After checking it out at a local store, to ensure its ease of book reading remained excellent - which I am pleased to say it did, we purchased it.
Snoopy Julia earned a reprimand and a caution from her mom not to expect anything fancy...
Christmas morning arrives, and Julia eventually gets to the double boxed Kindle hidden deep beneath the tree...

On opening it she literally stopped breathing while her legs quivered in an excitement impossible to pretend.

That such a small moment can bring a parent pure joy...  Any parent will know - it can.


----------



## Bob327 (Nov 17, 2011)

Yep BUT giving a FIRE to a youngster could cause a heart attack  ..

My wife and I just got home from Mass a short time ago and after Mass we were talking with a couple of Friends  and found out that one of their sons gave their young grandson a son a FIRE for Christmas..

Not a problem BUT the kids were up and out of bed LONG BEFORE the sun came up and the boy just had to open that one "mystery" box under the tree  and when he saw what was inside jumped up and ran into his parents shouting >>> I got a FIRE I got a Fire ....Mom and dad only heard the word FIRE 

Scared the living blanky blank out of his parents...

I bet that the entire Family  will remember this Christmas morning...

True story....

Bob G


----------



## sparklemotion (Jan 13, 2011)

Aw how sweet! Thanks for sharing that with us. I'm glad it put a big smile on her face.  My best friend gave me mine as an early Christmas gift. I agree with Julia, they make the best gifts ever.  

LOL Bob. Funny story!


----------



## CrystalStarr (Jan 17, 2011)

Oh my goodness Bob what a story!  As a person who had lost two homes to fire.. yep I would have FREAKED!


----------



## Meemo (Oct 27, 2008)

C.G.Ayling said:


> That such a small moment can bring a parent pure joy... Any parent will know - it can.


Even when that "child" is an adult. We gave our daughter a Kindle a couple of years ago - she was in tears. While her husband's side of the family was saying "What's a Kindle? What's she so happy about??"

That's a sweet story.


----------



## teri (Sep 13, 2010)

Aw, I love stories like that!


----------



## sixkidsmom (Dec 27, 2009)

I got my 14 year old a Kindle without keyboard and double boxed it also.  I had already downloaded about 80 books from my account onto it, (Yes I read a lot of Youth aged ficton).  I also bought her a JavoEdge cover for it which she opened first.  She looked at it and asked what is this for?  It looks similar to mine so I think the wheels were turning.  When she opened the box, she was so excited.  I honestly don't think she's put it down since Christmas morning. She's even organized all the books into collections. 

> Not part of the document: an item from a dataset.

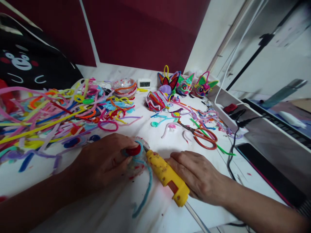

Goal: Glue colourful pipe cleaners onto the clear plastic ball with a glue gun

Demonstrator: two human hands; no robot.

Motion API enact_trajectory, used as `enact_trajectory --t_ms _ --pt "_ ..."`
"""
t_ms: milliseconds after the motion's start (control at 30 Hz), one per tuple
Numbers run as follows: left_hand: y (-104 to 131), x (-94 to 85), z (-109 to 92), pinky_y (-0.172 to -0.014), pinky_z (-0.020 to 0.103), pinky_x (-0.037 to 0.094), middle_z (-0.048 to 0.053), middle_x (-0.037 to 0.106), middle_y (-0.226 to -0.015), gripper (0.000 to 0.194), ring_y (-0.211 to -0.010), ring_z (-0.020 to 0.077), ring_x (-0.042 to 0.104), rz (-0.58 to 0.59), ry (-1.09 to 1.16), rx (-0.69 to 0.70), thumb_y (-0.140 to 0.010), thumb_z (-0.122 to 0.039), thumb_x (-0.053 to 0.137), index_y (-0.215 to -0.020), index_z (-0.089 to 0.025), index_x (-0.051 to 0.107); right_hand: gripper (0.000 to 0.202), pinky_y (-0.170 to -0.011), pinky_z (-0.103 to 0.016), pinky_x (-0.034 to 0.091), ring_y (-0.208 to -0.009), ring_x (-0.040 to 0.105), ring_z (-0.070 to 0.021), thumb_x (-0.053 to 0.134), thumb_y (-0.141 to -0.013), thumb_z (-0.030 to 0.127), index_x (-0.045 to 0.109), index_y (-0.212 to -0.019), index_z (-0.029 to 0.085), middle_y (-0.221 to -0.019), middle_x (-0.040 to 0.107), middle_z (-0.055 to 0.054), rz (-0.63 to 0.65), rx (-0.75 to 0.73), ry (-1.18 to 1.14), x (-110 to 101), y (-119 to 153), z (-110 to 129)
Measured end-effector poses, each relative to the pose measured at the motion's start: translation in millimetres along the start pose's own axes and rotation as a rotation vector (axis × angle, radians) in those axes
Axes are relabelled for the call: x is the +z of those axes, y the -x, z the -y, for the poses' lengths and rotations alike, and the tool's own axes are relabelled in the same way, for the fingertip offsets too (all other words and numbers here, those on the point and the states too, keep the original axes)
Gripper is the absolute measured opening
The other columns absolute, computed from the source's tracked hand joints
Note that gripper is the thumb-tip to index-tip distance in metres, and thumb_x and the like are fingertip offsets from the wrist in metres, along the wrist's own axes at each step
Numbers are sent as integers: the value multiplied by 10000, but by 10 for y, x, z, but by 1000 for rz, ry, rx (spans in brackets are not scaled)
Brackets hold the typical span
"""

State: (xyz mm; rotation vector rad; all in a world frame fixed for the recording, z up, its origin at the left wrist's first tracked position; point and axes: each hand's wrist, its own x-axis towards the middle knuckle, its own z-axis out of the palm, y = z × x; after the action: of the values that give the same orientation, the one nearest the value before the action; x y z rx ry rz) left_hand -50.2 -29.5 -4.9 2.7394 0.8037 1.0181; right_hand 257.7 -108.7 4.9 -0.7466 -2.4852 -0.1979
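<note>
My left hand (104, 161) is closed on a clear, red-flecked ball (139, 170), which it partly hides. Against the thumb and fingers sits a round red piece (133, 150). A light-blue pipe cleaner (148, 184) curls around that piece, and its loose end hangs down toward the tabletop. My right hand (194, 174) is wrapped around a stained yellow hot glue gun (165, 171), fingers partly hidden behind it. The nozzle points left and touches or nearly touches the blue pipe cleaner; I cannot tell which. A glue stick (195, 216) or pale cord trails from the gun's rear.
Tangled pipe cleaners (60, 113) cover the left side. Orange-handled scissors (205, 137) lie beyond my right hand, a phone (269, 174) to its right. Behind stand a wrapped ball (157, 100), a clear bowl-like piece (124, 87), a digital clock (144, 83) and decorated figures (185, 85).
</note>
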Motion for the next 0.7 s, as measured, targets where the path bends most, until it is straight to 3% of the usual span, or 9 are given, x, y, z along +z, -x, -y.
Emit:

Of course the DH pulled a fast one on me and I got a Fire. So we both were shocked!!

Now thanks to Kindle Boards of course, I'm having to dress my Fire as it can't leave the house naked!!!


----------



## Vegas_Asian (Nov 2, 2008)

Lil such awesome stories.
I got a huge surprise with my fire this Christmas. Too. I already a kindle keyboard and don't expect much for Christmas. When familu asks me what i want for christmas its gift cards for sams to get gas and amazon cards for textbooks.and supplies. Dad was thinking about getting a fire for bro to get him reading. We were researchkng together.  My bro has some  mental disabilities stemming from birth (that and been deaf for a time in infancy) and then some. rather get him a new electronic dictionary it would be a fire. Dad played it really well. After bro unwrapped his fire I did I knew it nod. Then dad said bro and I were supposed open the two bags (same design and size)  at the same time. I made a jump for the second bag and there Calcifer was. My exclamation was limited to the annoying repetitive use of the phrase "OH MY GOD!!!!" 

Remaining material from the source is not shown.